§ WHAT IS REQUIRED: Copy every line below exactly.

§ EXTRACTED ENTRIES:
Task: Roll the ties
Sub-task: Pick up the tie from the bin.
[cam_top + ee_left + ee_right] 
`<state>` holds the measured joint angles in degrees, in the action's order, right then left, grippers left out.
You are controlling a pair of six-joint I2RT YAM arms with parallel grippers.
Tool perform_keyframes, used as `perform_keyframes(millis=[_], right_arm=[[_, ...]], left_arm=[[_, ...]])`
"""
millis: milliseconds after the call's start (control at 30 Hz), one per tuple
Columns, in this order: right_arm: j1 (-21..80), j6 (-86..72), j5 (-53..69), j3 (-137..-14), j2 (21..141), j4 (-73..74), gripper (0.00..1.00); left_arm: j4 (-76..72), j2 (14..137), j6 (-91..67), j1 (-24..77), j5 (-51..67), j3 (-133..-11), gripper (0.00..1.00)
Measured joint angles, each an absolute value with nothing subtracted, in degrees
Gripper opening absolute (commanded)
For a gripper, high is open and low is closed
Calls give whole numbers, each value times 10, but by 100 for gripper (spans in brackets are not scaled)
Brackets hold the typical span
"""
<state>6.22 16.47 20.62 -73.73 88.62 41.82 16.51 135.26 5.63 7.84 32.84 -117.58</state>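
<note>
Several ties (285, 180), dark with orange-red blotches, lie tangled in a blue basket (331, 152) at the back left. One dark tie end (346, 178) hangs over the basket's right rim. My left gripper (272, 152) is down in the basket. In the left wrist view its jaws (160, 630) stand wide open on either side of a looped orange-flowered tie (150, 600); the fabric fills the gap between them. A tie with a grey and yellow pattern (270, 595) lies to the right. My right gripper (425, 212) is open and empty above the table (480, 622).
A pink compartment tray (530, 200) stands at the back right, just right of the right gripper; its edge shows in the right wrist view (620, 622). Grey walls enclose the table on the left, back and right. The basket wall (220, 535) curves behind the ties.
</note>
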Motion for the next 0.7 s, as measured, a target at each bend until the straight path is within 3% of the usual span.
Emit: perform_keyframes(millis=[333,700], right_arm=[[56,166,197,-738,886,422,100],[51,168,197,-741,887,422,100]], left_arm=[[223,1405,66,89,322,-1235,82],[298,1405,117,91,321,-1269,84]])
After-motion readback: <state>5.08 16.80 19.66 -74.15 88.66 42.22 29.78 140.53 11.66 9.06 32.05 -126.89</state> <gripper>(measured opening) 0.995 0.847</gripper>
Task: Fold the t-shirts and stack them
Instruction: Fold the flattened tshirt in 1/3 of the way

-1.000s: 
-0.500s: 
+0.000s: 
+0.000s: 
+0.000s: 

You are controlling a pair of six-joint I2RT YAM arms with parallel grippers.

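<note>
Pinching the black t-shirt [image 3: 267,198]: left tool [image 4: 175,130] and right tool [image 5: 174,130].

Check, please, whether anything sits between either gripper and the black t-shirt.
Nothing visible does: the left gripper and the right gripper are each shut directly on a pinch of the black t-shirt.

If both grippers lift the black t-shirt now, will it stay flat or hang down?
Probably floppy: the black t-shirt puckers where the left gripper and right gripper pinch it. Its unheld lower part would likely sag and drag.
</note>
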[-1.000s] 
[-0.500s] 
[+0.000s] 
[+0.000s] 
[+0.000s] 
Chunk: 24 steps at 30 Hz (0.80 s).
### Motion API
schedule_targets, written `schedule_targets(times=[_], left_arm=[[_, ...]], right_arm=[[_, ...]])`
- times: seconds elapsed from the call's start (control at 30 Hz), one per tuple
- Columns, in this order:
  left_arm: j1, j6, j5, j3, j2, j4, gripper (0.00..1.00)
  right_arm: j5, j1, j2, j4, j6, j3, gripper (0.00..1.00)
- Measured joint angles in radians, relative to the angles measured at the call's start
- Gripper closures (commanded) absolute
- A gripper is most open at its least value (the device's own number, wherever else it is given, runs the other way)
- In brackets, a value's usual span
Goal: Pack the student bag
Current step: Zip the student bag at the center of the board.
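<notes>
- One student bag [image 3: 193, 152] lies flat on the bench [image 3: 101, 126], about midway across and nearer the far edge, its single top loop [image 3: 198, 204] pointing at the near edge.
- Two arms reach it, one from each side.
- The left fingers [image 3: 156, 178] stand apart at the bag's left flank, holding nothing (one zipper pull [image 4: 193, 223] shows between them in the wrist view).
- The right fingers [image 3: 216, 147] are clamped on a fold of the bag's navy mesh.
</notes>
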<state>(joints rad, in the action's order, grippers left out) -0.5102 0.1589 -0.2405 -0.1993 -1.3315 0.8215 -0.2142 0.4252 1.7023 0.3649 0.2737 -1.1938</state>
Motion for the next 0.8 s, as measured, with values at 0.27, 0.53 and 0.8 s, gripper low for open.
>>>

§ ANSWER TO THIS TASK:
Task: Roll the ties
Sub-task: Pick up the tie from the bin.
[cam_top + ee_left + ee_right] 
`<state>` holds the measured joint angles in degrees, in the action's order, right then left, grippers left out.
You are controlling a pair of six-joint I2RT YAM arms with parallel grippers.
Tool perform_keyframes, used as `perform_keyframes(millis=[_], right_arm=[[_, ...]], left_arm=[[_, ...]])`
"""
millis: milliseconds after the call's start (control at 30 Hz), one per tuple
Columns, in this order: right_arm: j1 (-21..80), j6 (-86..72), j5 (-53..69), j3 (-137..-14), j2 (21..141), j4 (-73..74), gripper (0.00..1.00); left_arm: j4 (-76..72), j2 (14..137), j6 (-91..67), j1 (-24..77), j5 (-51..67), j3 (-133..-11), gripper (0.00..1.00)
Measured joint angles, each an absolute value with nothing subtracted, in degrees
Gripper opening absolute (commanded)
For a gripper, high is open and low is closed
Calls give whole numbers, each value times 10, but by 100 for gripper (spans in brackets are not scaled)
Brackets hold the typical span
"""
<state>6.22 16.47 20.62 -73.73 88.62 41.82 16.51 135.26 5.63 7.84 32.84 -117.58</state>
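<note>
Several ties (285, 180), dark with orange-red blotches, lie tangled in a blue basket (331, 152) at the back left. One dark tie end (346, 178) hangs over the basket's right rim. My left gripper (272, 152) is down in the basket. In the left wrist view its jaws (160, 630) stand wide open on either side of a looped orange-flowered tie (150, 600); the fabric fills the gap between them. A tie with a grey and yellow pattern (270, 595) lies to the right. My right gripper (425, 212) is open and empty above the table (480, 622).
A pink compartment tray (530, 200) stands at the back right, just right of the right gripper; its edge shows in the right wrist view (620, 622). Grey walls enclose the table on the left, back and right. The basket wall (220, 535) curves behind the ties.
</note>
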Motion for the next 0.7 s, as measured, a target at each bend until the straight path is within 3% of the usual span.
Emit: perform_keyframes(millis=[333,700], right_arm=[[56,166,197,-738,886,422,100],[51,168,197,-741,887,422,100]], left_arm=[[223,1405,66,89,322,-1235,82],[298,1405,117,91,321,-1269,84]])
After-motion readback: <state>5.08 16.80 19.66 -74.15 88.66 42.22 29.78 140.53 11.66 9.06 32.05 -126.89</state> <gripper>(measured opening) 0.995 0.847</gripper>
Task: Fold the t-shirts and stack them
Instruction: Fold the flattened tshirt in 1/3 of the way

-1.000s: 
-0.500s: 
+0.000s: 
+0.000s: 
+0.000s: 

You are controlling a pair of six-joint I2RT YAM arms with parallel grippers.

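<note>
Pinching the black t-shirt [image 3: 267,198]: left tool [image 4: 175,130] and right tool [image 5: 174,130].

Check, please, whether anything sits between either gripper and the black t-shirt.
Nothing visible does: the left gripper and the right gripper are each shut directly on a pinch of the black t-shirt.

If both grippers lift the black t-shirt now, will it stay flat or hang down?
Probably floppy: the black t-shirt puckers where the left gripper and right gripper pinch it. Its unheld lower part would likely sag and drag.
</note>
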[-1.000s] 
[-0.500s] 
[+0.000s] 
[+0.000s] 
[+0.000s] 
Chunk: 24 steps at 30 Hz (0.80 s).
### Motion API
schedule_targets, written `schedule_targets(times=[_], left_arm=[[_, ...]], right_arm=[[_, ...]])`
- times: seconds elapsed from the call's start (control at 30 Hz), one per tuple
- Columns, in this order:
  left_arm: j1, j6, j5, j3, j2, j4, gripper (0.00..1.00)
  right_arm: j5, j1, j2, j4, j6, j3, gripper (0.00..1.00)
- Measured joint angles in radians, relative to the angles measured at the call's start
- Gripper closures (commanded) absolute
- A gripper is most open at its least value (the device's own number, wherever else it is given, runs the other way)
- In brackets, a value's usual span
Goal: Pack the student bag
Current step: Zip the student bag at the center of the board.
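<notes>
- One student bag [image 3: 193, 152] lies flat on the bench [image 3: 101, 126], about midway across and nearer the far edge, its single top loop [image 3: 198, 204] pointing at the near edge.
- Two arms reach it, one from each side.
- The left fingers [image 3: 156, 178] stand apart at the bag's left flank, holding nothing (one zipper pull [image 4: 193, 223] shows between them in the wrist view).
- The right fingers [image 3: 216, 147] are clamped on a fold of the bag's navy mesh.
</notes>
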<state>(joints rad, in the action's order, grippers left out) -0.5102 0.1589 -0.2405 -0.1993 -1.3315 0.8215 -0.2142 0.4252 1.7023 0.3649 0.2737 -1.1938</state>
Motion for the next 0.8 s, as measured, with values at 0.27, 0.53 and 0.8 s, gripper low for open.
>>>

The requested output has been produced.